Among the records that follow, set down only the lines from the one containing "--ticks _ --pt" to the one containing "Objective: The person", both included, exactly.

## STORED DATA:
*** Begin section ***
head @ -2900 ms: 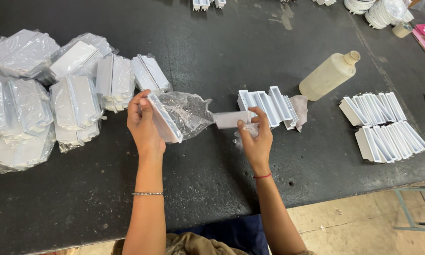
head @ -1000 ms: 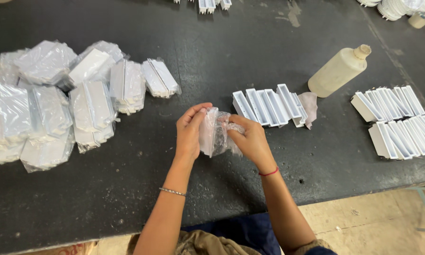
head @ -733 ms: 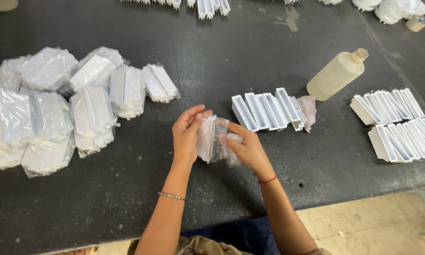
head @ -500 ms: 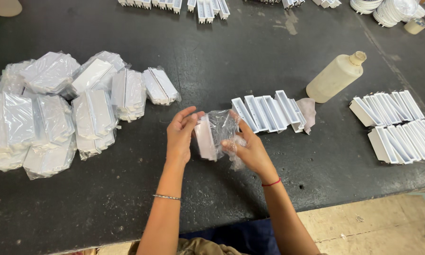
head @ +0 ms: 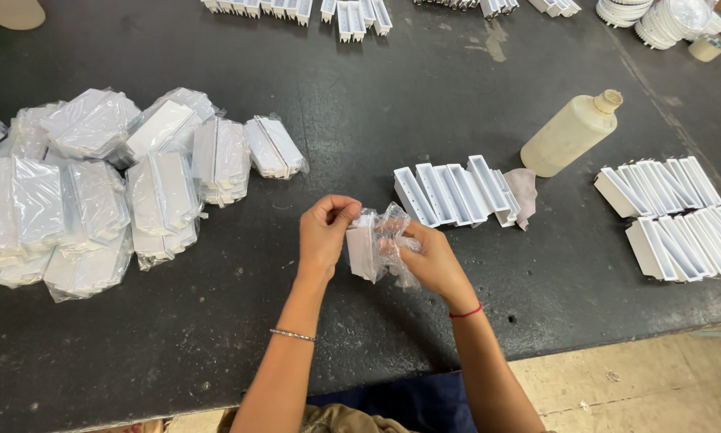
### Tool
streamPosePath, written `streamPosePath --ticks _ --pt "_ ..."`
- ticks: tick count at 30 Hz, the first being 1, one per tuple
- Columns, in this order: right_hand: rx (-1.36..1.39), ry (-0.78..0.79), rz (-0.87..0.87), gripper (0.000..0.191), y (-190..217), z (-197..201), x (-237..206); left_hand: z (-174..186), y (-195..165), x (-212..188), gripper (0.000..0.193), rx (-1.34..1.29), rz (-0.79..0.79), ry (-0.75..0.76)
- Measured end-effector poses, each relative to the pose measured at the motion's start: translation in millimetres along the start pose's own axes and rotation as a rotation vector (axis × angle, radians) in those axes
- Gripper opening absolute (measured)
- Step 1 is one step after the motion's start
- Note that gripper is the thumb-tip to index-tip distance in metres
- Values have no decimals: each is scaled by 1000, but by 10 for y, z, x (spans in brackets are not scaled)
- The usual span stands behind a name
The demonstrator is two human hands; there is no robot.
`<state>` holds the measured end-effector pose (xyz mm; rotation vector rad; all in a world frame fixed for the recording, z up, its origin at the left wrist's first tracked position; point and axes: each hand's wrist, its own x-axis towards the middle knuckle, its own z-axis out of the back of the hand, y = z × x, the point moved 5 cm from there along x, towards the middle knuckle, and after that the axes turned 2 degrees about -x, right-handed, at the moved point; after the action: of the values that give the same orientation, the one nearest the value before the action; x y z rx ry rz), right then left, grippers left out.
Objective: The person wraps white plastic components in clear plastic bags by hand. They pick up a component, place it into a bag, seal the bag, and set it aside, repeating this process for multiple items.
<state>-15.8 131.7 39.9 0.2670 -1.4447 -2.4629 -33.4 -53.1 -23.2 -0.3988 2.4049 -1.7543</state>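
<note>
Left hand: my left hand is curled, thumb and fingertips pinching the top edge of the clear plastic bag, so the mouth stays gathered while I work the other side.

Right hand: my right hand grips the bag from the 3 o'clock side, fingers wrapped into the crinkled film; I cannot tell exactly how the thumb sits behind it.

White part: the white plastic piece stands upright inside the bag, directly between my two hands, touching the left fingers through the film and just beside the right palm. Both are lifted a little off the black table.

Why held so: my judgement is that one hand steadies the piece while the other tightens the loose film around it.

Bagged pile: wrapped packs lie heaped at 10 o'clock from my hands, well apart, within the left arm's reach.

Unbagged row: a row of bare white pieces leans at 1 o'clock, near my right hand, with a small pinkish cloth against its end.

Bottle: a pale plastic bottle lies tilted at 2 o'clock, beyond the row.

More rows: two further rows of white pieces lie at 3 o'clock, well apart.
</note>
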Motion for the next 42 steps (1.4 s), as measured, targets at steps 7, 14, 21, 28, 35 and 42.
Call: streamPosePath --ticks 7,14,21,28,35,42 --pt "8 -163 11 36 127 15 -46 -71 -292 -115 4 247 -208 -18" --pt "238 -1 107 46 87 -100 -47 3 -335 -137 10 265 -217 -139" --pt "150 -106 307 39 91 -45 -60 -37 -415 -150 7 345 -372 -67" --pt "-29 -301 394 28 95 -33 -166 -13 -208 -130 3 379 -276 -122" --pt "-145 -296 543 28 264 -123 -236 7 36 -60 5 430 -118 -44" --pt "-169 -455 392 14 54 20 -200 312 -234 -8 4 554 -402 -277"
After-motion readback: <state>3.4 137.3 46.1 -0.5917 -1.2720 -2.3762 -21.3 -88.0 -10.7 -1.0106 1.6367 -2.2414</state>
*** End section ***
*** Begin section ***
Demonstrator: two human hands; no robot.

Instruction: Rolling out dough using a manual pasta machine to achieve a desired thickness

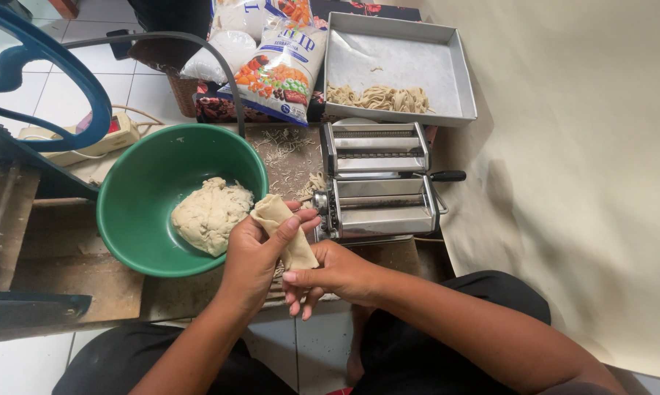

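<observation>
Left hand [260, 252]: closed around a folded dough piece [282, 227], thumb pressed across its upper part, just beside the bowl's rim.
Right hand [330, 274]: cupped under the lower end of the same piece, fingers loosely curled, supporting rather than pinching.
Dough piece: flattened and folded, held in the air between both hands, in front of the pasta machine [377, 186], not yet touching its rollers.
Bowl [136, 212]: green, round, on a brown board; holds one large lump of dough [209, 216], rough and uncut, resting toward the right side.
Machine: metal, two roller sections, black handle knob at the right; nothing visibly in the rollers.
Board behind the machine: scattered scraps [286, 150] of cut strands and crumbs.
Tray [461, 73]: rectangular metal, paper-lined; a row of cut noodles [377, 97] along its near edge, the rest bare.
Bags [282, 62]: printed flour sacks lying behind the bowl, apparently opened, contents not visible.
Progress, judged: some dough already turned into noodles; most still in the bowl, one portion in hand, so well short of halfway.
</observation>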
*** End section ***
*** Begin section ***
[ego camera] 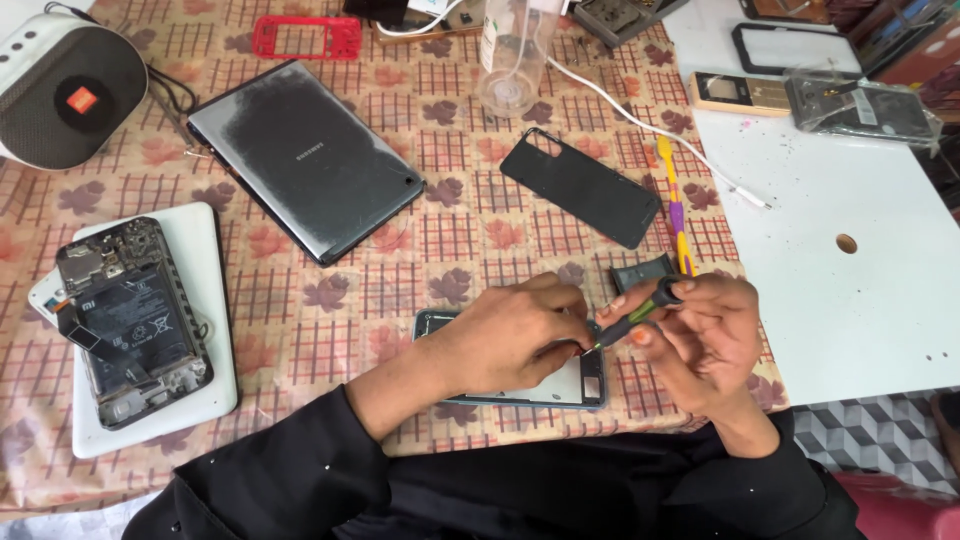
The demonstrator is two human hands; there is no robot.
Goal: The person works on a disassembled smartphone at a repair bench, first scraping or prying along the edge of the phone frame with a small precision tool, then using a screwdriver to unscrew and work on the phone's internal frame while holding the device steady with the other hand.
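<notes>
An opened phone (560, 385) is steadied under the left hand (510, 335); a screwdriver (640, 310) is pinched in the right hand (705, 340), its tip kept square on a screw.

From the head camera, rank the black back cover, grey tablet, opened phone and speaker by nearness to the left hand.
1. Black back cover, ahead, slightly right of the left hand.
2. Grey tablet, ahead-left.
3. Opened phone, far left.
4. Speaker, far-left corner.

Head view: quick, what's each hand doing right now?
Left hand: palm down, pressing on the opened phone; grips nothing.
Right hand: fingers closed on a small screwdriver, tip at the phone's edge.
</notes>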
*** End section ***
## OUTPUT FOR THIS TASK:
streamPosePath, written `streamPosePath --ticks _ --pt "_ ..."`
- ticks: tick count at 30 Hz, the first being 1, one per tuple
- Columns, in this order: right_hand: rx (-1.36..1.39), ry (-0.78..0.79), rz (-0.87..0.87), gripper (0.000..0.191), y (-190..217), z (-197..201), x (-237..206); left_hand: z (-174..186), y (-195..165), x (-212..188), gripper (0.000..0.193), rx (-1.34..1.29), rz (-0.79..0.79), ry (-0.75..0.76)
- Measured end-effector poses, each relative to the pose measured at the motion's start: translation in millimetres along the start pose's own axes and rotation as a rotation vector (axis × angle, radians) in those axes
- Gripper opening absolute (measured)
- Step 1 is one step after the motion's start
- Note that gripper is the thumb-tip to index-tip distance in metres
- Values have no decimals: each is scaled by 1000, but by 10 for y, z, x (spans in brackets are not scaled)
- The usual span stands behind a name
The demonstrator is two human hands; there is no robot.
`<state>` holds the measured end-effector pose (xyz mm; rotation vector rad; all in a world frame fixed for the recording, z up, its origin at the left wrist's first tracked position; point and axes: each hand's wrist, its own x-axis towards the middle knuckle, its own z-axis out of the back of the hand, y = z × x, the point moved 5 cm from there along x, towards the middle knuckle, and after that the axes turned 2 degrees about -x, right-handed, at the moved point; after the action: of the values that give the same orientation, the one nearest the value before the action; x y z rx ry rz), right then left, grippers left out.
Objective: The person wraps white plastic components in clear plastic bags by hand. They pick up a component, place it into a bag, seal the bag, and set it aside, repeating this process for multiple items.

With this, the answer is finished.